WHAT YOU ARE ASKED TO DO: Please print the records below word for word.

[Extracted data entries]

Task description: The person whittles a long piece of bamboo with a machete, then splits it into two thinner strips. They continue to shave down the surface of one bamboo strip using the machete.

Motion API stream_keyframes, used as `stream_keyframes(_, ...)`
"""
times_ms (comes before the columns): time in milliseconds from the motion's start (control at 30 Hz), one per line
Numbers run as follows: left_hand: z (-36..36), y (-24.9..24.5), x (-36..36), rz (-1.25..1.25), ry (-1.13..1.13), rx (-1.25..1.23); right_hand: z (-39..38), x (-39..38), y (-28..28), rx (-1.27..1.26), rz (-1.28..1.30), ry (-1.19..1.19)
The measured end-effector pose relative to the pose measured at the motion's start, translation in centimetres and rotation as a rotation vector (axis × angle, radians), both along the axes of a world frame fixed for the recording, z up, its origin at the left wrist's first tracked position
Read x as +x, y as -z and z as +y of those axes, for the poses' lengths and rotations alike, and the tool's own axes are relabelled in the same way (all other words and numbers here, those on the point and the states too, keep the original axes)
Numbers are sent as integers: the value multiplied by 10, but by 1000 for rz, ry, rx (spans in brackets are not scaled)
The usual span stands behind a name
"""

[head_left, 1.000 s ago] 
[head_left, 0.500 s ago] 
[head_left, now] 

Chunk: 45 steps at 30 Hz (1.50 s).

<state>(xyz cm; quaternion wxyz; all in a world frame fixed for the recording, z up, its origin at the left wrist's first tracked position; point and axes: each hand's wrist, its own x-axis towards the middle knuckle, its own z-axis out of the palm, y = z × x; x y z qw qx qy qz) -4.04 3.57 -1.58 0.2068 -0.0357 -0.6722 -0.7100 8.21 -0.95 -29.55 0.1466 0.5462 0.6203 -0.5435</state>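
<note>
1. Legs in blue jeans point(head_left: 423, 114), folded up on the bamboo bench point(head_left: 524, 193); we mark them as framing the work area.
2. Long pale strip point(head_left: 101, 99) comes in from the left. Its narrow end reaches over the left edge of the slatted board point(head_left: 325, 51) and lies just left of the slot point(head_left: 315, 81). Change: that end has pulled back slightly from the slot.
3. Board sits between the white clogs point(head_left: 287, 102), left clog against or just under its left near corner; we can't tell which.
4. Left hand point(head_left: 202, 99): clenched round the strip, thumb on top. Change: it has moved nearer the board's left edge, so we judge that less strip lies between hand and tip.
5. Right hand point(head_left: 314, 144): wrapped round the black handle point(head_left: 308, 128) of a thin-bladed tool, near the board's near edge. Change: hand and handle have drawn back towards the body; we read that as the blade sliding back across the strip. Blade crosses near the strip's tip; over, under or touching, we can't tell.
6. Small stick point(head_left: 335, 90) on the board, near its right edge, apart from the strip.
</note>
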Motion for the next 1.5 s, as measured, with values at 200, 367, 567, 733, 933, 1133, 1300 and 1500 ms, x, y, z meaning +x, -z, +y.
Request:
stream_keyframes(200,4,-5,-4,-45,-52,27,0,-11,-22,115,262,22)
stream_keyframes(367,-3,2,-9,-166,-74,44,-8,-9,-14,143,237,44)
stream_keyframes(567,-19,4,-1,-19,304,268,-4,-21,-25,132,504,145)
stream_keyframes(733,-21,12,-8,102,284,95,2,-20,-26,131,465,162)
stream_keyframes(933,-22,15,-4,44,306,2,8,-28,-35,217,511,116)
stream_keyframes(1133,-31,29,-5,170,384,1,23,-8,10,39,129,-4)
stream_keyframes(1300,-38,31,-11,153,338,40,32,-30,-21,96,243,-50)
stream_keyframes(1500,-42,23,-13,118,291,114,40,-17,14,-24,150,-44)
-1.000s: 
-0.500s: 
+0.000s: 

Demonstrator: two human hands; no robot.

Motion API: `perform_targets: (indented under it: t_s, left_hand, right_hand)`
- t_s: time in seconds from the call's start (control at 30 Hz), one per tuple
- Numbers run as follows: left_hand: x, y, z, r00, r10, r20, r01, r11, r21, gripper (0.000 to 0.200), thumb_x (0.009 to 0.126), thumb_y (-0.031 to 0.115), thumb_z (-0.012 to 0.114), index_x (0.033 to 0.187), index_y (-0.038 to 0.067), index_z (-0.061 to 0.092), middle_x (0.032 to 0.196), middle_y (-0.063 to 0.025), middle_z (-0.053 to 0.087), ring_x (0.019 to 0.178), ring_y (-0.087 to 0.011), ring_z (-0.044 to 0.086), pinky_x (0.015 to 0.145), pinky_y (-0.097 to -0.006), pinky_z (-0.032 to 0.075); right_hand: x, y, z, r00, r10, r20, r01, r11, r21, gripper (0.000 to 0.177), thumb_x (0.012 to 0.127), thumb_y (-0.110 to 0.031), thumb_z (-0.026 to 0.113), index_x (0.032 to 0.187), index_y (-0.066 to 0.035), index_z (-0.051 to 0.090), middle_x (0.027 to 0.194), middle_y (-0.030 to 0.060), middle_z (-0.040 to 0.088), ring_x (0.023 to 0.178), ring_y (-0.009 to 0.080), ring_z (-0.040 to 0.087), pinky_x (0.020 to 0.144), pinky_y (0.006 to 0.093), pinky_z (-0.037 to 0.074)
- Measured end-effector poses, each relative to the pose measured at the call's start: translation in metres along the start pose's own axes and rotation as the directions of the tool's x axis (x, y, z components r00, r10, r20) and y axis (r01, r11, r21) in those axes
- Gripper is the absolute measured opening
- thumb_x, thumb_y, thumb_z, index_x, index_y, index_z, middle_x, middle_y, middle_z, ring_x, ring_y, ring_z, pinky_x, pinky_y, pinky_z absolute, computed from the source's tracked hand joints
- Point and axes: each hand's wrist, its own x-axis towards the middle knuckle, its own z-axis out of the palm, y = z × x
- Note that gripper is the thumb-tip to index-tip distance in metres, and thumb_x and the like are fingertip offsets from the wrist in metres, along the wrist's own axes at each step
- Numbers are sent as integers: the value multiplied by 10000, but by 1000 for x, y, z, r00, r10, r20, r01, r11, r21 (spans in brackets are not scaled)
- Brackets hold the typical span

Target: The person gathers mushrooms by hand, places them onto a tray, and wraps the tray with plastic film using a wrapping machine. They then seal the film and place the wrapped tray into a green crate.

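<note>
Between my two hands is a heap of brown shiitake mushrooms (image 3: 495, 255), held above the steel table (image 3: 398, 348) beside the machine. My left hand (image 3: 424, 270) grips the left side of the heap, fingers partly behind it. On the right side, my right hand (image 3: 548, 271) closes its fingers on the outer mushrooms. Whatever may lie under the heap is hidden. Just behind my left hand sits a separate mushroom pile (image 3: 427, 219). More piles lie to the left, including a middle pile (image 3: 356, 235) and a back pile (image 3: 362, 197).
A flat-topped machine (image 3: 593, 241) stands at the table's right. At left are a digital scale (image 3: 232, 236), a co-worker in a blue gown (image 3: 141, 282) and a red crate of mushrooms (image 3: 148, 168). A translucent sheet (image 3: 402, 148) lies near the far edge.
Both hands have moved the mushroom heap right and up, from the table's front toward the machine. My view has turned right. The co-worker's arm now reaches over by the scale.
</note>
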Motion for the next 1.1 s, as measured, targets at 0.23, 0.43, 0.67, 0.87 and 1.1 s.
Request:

SOLUTION:
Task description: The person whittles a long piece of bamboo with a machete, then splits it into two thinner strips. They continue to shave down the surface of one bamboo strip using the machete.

Motion API stream_keyframes, used as `stream_keyframes(_, ...)`
"""
times_ms (comes before the columns): time in milliseconds from the motion's start (control at 30 Hz), one per line
Numbers run as follows: left_hand: z (-36..36), y (-24.9..24.5), x (-36..36), rz (-1.25..1.25), ry (-1.13..1.13), rx (-1.25..1.23); right_hand: z (-39..38), x (-39..38), y (-28..28), rx (-1.27..1.26), rz (-1.28..1.30), ry (-1.19..1.19)
The measured end-effector pose relative to the pose measured at the motion's start, translation in centimetres and rotation as a rotation vector (axis × angle, radians), both along the axes of a world frame fixed for the recording, z up, its origin at the left wrist's first tracked position
Read x as +x, y as -z and z as +y of those axes, for the poses' lengths and rotations alike, and the tool's own axes are relabelled in the same way (all other words and numbers here, those on the point and the states too, keep the original axes)
Numbers are sent as integers: the value multiplied by 10, but by 1000 for rz, ry, rx (spans in brackets are not scaled)
The usual span stands behind a name
"""

[head_left, 1.000 s ago] 
[head_left, 0.500 s ago] 
[head_left, now] 

Chunk: 45 steps at 30 Hz (1.50 s).

<state>(xyz cm; quaternion wxyz; all in a world frame fixed for the recording, z up, its origin at the left wrist's first tracked position; point and axes: each hand's wrist, its own x-axis towards the middle knuckle, its own z-axis out of the palm, y = z × x; x y z qw qx qy qz) -4.04 3.57 -1.58 0.2068 -0.0357 -0.6722 -0.7100 8.21 -0.95 -29.55 0.1466 0.5462 0.6203 -0.5435</state>
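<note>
1. Legs in blue jeans point(head_left: 423, 114), folded up on the bamboo bench point(head_left: 524, 193); we mark them as framing the work area.
2. Long pale strip point(head_left: 101, 99) comes in from the left. Its narrow end reaches over the left edge of the slatted board point(head_left: 325, 51) and lies just left of the slot point(head_left: 315, 81). Change: that end has pulled back slightly from the slot.
3. Board sits between the white clogs point(head_left: 287, 102), left clog against or just under its left near corner; we can't tell which.
4. Left hand point(head_left: 202, 99): clenched round the strip, thumb on top. Change: it has moved nearer the board's left edge, so we judge that less strip lies between hand and tip.
5. Right hand point(head_left: 314, 144): wrapped round the black handle point(head_left: 308, 128) of a thin-bladed tool, near the board's near edge. Change: hand and handle have drawn back towards the body; we read that as the blade sliding back across the strip. Blade crosses near the strip's tip; over, under or touching, we can't tell.
6. Small stick point(head_left: 335, 90) on the board, near its right edge, apart from the strip.
</note>
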Motion for the next 1.5 s, as measured, with values at 200, 367, 567, 733, 933, 1133, 1300 and 1500 ms, x, y, z meaning +x, -z, +y.
Request:
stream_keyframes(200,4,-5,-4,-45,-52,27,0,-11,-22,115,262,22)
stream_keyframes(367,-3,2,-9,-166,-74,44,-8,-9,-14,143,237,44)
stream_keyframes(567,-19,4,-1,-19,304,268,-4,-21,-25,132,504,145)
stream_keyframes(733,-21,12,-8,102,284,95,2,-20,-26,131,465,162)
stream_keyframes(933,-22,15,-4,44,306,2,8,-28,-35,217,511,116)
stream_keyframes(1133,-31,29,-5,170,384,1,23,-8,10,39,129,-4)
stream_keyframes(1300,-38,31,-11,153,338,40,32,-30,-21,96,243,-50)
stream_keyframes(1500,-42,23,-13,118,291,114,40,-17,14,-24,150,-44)
-1.000s: 
-0.500s: 
+0.000s: 

Demonstrator: two human hands; no robot.

Motion API: `perform_targets: (indented under it: t_s, left_hand, right_hand)`
- t_s: time in seconds from the call's start (control at 30 Hz), one per tuple
- Numbers run as follows: left_hand: x, y, z, r00, r10, r20, r01, r11, r21, gripper (0.000 to 0.200), thumb_x (0.009 to 0.126), thumb_y (-0.031 to 0.115), thumb_z (-0.012 to 0.114), index_x (0.033 to 0.187), index_y (-0.038 to 0.067), index_z (-0.061 to 0.092), middle_x (0.032 to 0.196), middle_y (-0.063 to 0.025), middle_z (-0.053 to 0.087), ring_x (0.019 to 0.178), ring_y (-0.087 to 0.011), ring_z (-0.044 to 0.086), pinky_x (0.015 to 0.145), pinky_y (-0.097 to -0.006), pinky_z (-0.032 to 0.075); right_hand: x, y, z, r00, r10, r20, r01, r11, r21, gripper (0.000 to 0.177), thumb_x (0.012 to 0.127), thumb_y (-0.110 to 0.031), thumb_z (-0.026 to 0.113), index_x (0.032 to 0.187), index_y (-0.066 to 0.035), index_z (-0.051 to 0.090), middle_x (0.027 to 0.194), middle_y (-0.030 to 0.060), middle_z (-0.040 to 0.088), ring_x (0.023 to 0.178), ring_y (-0.009 to 0.080), ring_z (-0.040 to 0.087), pinky_x (0.020 to 0.144), pinky_y (0.006 to 0.093), pinky_z (-0.037 to 0.074)
- Measured end-effector poses, each relative to the pose measured at the call's start: translation in metres along the start pose's own axes and rotation as the directions of the tool's x axis (x, y, z components r00, r10, r20) and y axis (r01, r11, r21) in those axes
- Gripper is the absolute measured opening
- thumb_x, thumb_y, thumb_z, index_x, index_y, index_z, middle_x, middle_y, middle_z, ring_x, ring_y, ring_z, pinky_x, pinky_y, pinky_z absolute, computed from the source's tracked hand joints
- Point and axes: each hand's wrist, its own x-axis towards the middle knuckle, its own z-axis out of the palm, y = z × x
- Note that gripper is the thumb-tip to index-tip distance in metres, and thumb_x and the like are fingertip offsets from the wrist in metres, along the wrist's own axes at each step
- Numbers are sent as integers: the value multiplied by 10000, but by 1000 for x, y, z, r00, r10, r20, r01, r11, r21 (spans in brackets are not scaled)
- Brackets hold the typical span

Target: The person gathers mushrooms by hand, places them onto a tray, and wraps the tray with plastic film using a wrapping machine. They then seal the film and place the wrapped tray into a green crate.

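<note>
Between my two hands is a heap of brown shiitake mushrooms (image 3: 495, 255), held above the steel table (image 3: 398, 348) beside the machine. My left hand (image 3: 424, 270) grips the left side of the heap, fingers partly behind it. On the right side, my right hand (image 3: 548, 271) closes its fingers on the outer mushrooms. Whatever may lie under the heap is hidden. Just behind my left hand sits a separate mushroom pile (image 3: 427, 219). More piles lie to the left, including a middle pile (image 3: 356, 235) and a back pile (image 3: 362, 197).
A flat-topped machine (image 3: 593, 241) stands at the table's right. At left are a digital scale (image 3: 232, 236), a co-worker in a blue gown (image 3: 141, 282) and a red crate of mushrooms (image 3: 148, 168). A translucent sheet (image 3: 402, 148) lies near the far edge.
Both hands have moved the mushroom heap right and up, from the table's front toward the machine. My view has turned right. The co-worker's arm now reaches over by the scale.
</note>
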Motion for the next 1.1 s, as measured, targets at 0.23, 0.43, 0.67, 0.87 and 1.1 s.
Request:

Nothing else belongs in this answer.